Around a quarter of Haaland’s 61 Bundesliga goals for Dortmund have come inside the six-yard box but his conversion rate is perhaps the most remarkable aspect of all. His 15 goals at that range over two-and-a-half Bundesliga seasons have come from just 21 shots. Essentially, if you give him a chance to shoot that close to your goal, cross your fingers. The odds are not in your favour.

His shot map over the course of his two-and-a-half seasons in the Bundesliga reveals the perfect blend for any striker: a lot of attempts on goal, judiciously taken. Many come from his favoured inside-left channel, shooting across the goalkeeper with his natural left foot, but it is that cluster bang in the middle of the six-yard box, right between the width of the posts, that stands out as the mark of true marksman.

You can try to drop your backline, lower your block or park a bus – and that will probably be what many Premier League defences do in an attempt to contain him – but the off-the-ball movement that reduces defences to a rabble 25 yards out from goal has often done the same inside the penalty area, with little shifts in movement and balance enough to create openings that are invariably converted.

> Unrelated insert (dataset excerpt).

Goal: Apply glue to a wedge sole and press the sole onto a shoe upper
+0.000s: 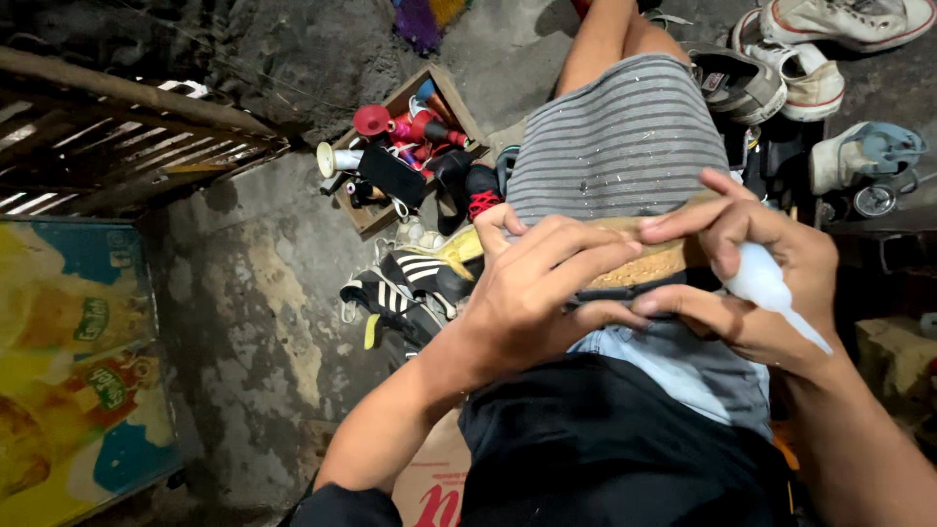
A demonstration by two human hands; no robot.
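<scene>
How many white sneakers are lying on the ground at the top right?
3 at least: one white sneaker along the top edge, a second just below it, and a third with blue parts lower right. Others may be hidden beyond the frame edge.

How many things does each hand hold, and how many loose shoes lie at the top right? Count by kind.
Shoe held by the left hand: 1
White squeeze bottle in the right hand: 1
Loose shoes, top right: 4
Total: 6
</scene>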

Haaland, understandably, is not yet the complete centre forward package. His link-up play is not at the level of, say, Harry Kane. Rather than dropping deep to combine with the midfield, the Norwegian more often holds the ball up in the manner of a more traditional centre forward, using his strength to hold off defenders and play others in. That does not mean he is not creative, though.

Haaland has eight league assists this season – the same number as Kane, pre-Bundesliga tax deduction – and his expected assists per 90 minutes is actually marginally higher than City’s previous number one striker target. At the Etihad, they believe that by winning the race for Haaland, they have justified their decision not to spend just short of three times that much on Kane last summer.

Kane would certainly have been a different profile of striker for Guardiola to build his attack around. There would be no questions over adaptation to a new league or living in a different country. His development into a striker capable of dropping off and playmaking would appear to suit the post-peak Aguero City we have come to know. Incorporating Haaland into the current set-up poses a few different challenges.